**DIRECTIONS FOR THIS TASK**
Write out every line below that includes the word "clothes".

*** Block opens ***

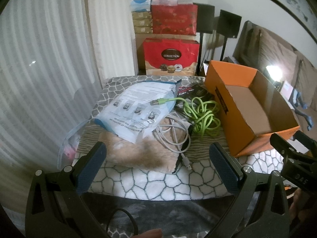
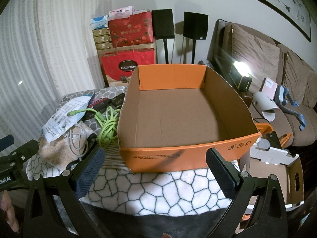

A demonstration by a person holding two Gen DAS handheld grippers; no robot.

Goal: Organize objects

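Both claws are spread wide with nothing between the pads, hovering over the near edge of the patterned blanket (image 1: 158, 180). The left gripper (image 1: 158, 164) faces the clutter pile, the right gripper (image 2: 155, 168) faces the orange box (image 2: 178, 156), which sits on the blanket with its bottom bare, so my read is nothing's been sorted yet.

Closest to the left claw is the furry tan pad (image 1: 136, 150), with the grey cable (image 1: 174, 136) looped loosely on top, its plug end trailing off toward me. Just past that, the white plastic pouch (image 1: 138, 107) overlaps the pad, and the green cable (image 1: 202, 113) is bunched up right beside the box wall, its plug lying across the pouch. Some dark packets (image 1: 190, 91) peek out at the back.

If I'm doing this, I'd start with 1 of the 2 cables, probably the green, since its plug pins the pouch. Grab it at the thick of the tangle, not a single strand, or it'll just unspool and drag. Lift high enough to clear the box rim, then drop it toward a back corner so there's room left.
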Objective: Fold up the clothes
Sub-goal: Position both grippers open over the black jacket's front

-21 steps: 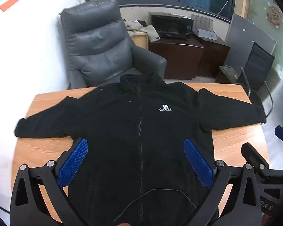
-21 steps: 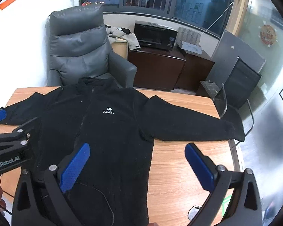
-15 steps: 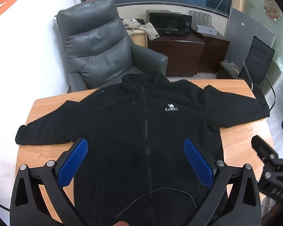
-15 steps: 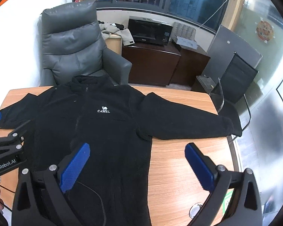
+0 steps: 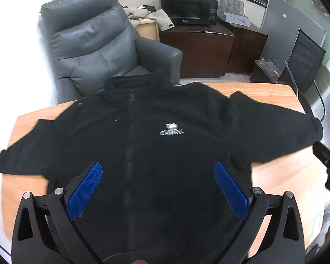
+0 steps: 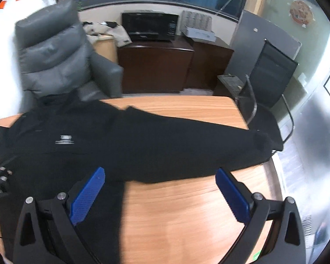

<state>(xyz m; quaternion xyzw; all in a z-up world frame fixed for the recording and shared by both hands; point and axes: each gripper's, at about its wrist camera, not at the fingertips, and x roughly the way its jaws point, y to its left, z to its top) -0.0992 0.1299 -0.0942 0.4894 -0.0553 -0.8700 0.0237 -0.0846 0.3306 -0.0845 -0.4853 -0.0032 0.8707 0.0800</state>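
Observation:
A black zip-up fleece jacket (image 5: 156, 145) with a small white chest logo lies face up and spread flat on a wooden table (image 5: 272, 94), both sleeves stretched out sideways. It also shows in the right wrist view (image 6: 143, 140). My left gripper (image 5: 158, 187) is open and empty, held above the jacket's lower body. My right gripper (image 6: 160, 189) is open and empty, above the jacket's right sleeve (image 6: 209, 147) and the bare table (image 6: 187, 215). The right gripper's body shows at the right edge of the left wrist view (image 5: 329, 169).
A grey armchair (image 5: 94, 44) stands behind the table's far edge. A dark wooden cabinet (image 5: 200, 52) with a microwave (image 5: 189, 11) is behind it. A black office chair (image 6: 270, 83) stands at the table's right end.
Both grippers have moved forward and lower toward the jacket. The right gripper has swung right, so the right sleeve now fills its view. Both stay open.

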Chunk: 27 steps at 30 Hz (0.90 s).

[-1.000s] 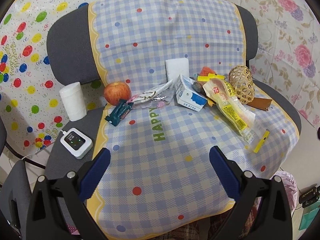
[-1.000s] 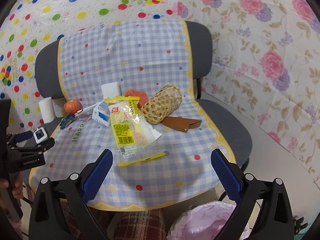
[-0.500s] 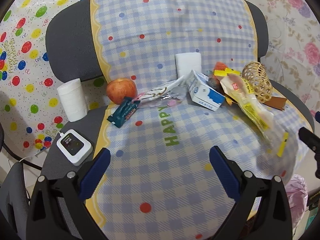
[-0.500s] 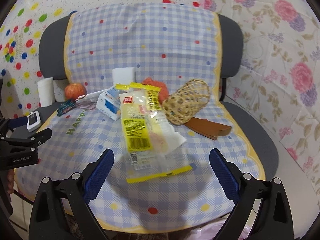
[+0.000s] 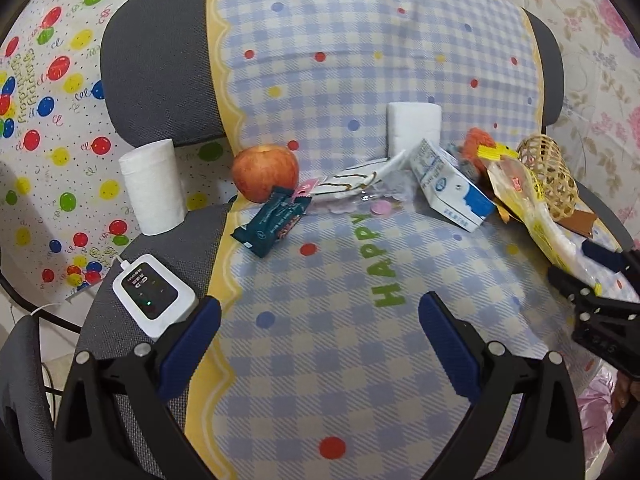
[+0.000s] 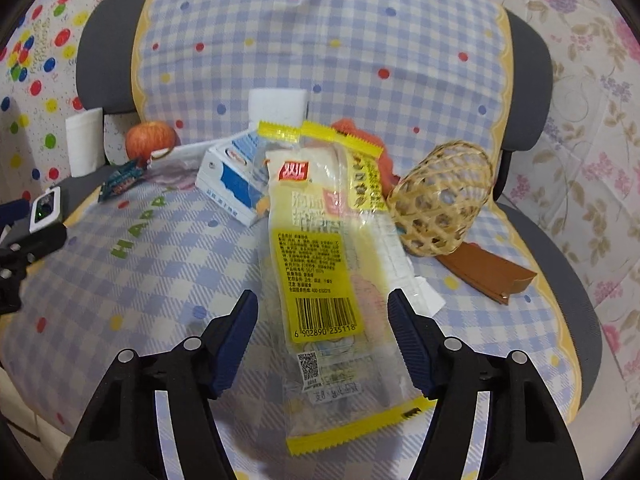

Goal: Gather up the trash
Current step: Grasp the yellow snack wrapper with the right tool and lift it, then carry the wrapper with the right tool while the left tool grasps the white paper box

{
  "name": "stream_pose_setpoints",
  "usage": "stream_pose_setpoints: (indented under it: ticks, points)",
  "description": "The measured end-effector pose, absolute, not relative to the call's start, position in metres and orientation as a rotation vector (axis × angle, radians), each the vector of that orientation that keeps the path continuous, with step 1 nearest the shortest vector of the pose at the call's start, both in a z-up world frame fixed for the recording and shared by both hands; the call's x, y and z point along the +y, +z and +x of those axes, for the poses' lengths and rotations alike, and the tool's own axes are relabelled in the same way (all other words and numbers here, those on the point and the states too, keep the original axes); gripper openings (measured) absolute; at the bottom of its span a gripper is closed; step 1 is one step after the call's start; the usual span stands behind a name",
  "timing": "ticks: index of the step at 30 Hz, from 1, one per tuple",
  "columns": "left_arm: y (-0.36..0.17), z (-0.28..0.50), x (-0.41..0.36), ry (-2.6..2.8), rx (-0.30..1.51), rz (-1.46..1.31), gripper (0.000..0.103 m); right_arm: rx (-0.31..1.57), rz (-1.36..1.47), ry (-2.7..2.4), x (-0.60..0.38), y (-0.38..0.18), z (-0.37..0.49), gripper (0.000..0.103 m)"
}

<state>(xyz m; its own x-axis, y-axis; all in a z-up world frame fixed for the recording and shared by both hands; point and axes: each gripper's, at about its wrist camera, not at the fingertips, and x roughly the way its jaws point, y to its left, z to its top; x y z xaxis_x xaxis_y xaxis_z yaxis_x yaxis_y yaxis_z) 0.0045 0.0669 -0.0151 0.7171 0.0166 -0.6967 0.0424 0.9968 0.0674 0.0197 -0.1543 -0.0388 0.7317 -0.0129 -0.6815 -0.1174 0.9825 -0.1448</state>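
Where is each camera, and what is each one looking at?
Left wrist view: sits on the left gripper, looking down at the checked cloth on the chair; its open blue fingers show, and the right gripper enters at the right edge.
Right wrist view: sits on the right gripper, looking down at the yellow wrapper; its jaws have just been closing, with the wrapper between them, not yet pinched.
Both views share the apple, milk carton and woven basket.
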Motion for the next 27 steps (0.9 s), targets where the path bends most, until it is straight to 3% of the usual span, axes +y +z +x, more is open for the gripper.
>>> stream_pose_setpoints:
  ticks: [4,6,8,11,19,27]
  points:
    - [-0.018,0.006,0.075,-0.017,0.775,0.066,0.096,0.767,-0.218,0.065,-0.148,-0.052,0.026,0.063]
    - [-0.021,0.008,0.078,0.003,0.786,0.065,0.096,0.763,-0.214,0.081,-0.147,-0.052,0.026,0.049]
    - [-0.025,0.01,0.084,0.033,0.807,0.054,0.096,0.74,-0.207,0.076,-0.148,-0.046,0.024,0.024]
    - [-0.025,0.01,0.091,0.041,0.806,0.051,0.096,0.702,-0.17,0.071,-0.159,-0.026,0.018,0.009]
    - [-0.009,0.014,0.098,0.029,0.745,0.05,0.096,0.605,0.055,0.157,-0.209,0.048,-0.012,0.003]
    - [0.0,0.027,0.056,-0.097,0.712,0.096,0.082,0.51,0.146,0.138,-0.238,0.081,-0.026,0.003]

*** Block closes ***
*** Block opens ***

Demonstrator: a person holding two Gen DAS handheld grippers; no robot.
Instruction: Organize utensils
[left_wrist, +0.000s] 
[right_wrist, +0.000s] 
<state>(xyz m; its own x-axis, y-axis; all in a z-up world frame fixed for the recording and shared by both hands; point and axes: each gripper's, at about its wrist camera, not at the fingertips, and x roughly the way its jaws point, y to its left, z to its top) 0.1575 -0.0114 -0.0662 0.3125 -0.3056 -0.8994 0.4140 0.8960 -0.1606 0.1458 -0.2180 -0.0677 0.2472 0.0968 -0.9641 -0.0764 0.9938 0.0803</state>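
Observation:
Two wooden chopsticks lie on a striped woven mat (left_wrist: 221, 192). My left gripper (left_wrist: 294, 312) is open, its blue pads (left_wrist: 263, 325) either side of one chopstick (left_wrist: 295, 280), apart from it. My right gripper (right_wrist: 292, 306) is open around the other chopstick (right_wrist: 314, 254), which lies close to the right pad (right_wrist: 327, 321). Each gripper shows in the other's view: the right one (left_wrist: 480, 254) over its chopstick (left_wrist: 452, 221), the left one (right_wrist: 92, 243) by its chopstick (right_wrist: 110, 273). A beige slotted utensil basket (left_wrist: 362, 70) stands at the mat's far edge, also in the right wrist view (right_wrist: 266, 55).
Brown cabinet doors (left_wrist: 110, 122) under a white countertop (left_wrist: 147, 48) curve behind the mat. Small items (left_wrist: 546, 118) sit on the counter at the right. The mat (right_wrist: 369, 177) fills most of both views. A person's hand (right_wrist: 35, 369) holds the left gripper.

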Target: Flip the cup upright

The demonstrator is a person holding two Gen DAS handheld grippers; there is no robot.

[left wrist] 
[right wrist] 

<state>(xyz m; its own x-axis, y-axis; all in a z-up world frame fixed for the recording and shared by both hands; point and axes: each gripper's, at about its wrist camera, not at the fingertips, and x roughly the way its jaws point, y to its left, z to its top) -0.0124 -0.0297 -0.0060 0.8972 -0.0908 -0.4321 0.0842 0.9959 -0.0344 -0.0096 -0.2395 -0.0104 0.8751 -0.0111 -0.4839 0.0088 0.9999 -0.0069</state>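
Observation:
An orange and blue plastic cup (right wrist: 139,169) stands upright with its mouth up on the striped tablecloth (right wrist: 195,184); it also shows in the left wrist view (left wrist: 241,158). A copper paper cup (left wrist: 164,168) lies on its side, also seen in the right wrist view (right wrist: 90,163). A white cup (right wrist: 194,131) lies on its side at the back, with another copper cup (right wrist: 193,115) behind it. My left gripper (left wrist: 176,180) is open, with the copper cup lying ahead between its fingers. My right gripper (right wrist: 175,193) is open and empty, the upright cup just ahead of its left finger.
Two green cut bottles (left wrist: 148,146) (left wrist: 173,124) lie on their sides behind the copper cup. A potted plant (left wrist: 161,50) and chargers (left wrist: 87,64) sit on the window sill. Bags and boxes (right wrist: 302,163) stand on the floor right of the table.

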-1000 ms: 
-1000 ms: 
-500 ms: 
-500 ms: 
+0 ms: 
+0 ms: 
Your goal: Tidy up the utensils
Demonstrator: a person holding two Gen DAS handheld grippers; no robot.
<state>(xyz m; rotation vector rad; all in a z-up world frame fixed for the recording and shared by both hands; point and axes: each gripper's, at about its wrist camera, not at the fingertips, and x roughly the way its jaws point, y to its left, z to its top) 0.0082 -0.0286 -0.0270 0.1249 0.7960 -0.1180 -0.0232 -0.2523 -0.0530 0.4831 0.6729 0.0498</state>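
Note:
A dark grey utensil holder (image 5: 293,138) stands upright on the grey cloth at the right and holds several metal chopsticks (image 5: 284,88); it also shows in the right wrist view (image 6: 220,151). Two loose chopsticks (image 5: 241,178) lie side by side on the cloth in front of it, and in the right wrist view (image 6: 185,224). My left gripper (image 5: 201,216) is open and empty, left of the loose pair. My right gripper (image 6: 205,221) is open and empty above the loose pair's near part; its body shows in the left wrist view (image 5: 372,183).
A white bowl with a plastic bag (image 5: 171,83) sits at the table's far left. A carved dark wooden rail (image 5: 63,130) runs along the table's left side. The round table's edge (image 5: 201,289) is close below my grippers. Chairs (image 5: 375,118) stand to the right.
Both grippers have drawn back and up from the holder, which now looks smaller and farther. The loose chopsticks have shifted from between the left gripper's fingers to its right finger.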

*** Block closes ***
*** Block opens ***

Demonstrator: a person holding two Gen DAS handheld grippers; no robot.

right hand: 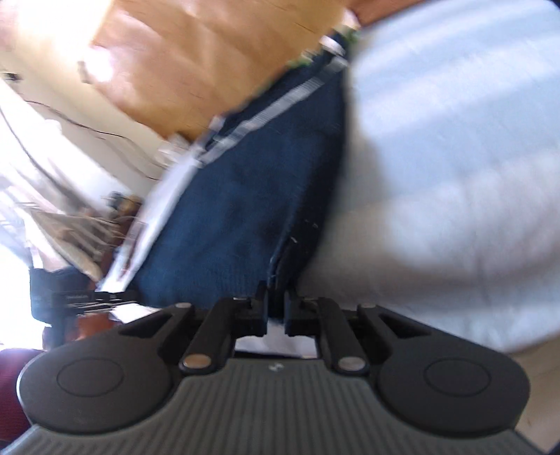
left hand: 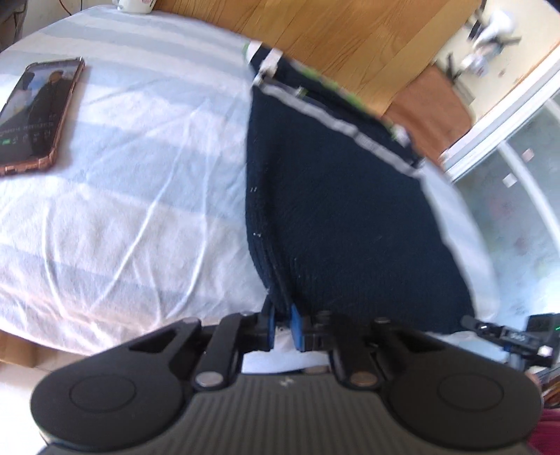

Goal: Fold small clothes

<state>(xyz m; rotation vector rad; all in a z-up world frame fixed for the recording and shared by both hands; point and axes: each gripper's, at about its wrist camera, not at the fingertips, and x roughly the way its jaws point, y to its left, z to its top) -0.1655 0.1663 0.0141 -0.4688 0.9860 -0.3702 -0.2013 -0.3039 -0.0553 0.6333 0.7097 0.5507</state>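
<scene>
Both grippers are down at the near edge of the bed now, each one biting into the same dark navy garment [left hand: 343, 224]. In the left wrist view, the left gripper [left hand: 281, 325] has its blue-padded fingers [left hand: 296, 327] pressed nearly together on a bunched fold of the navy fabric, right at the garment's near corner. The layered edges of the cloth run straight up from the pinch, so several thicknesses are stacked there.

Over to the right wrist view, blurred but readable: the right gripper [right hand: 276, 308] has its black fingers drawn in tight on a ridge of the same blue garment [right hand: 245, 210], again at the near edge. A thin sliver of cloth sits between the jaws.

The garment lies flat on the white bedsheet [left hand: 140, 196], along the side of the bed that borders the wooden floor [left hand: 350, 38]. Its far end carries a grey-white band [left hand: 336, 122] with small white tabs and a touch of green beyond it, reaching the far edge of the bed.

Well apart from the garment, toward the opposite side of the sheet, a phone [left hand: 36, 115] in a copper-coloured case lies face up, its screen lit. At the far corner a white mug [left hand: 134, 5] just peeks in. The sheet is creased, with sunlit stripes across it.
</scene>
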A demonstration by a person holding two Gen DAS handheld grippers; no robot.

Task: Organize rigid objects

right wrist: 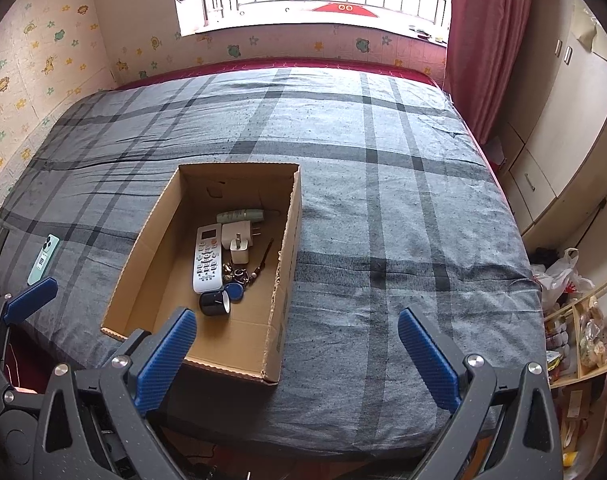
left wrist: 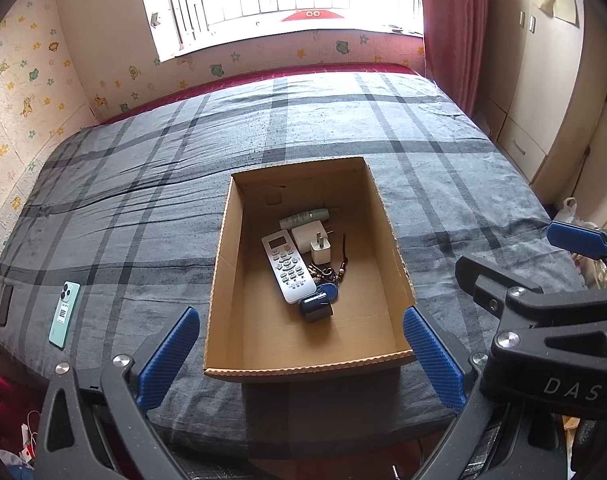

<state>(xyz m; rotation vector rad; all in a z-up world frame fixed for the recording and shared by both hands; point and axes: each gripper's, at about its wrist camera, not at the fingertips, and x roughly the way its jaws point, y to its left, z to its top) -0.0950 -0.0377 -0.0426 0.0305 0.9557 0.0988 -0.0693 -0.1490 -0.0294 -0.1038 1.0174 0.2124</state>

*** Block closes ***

**REPLY**
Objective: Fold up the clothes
Goal: Fold small clothes

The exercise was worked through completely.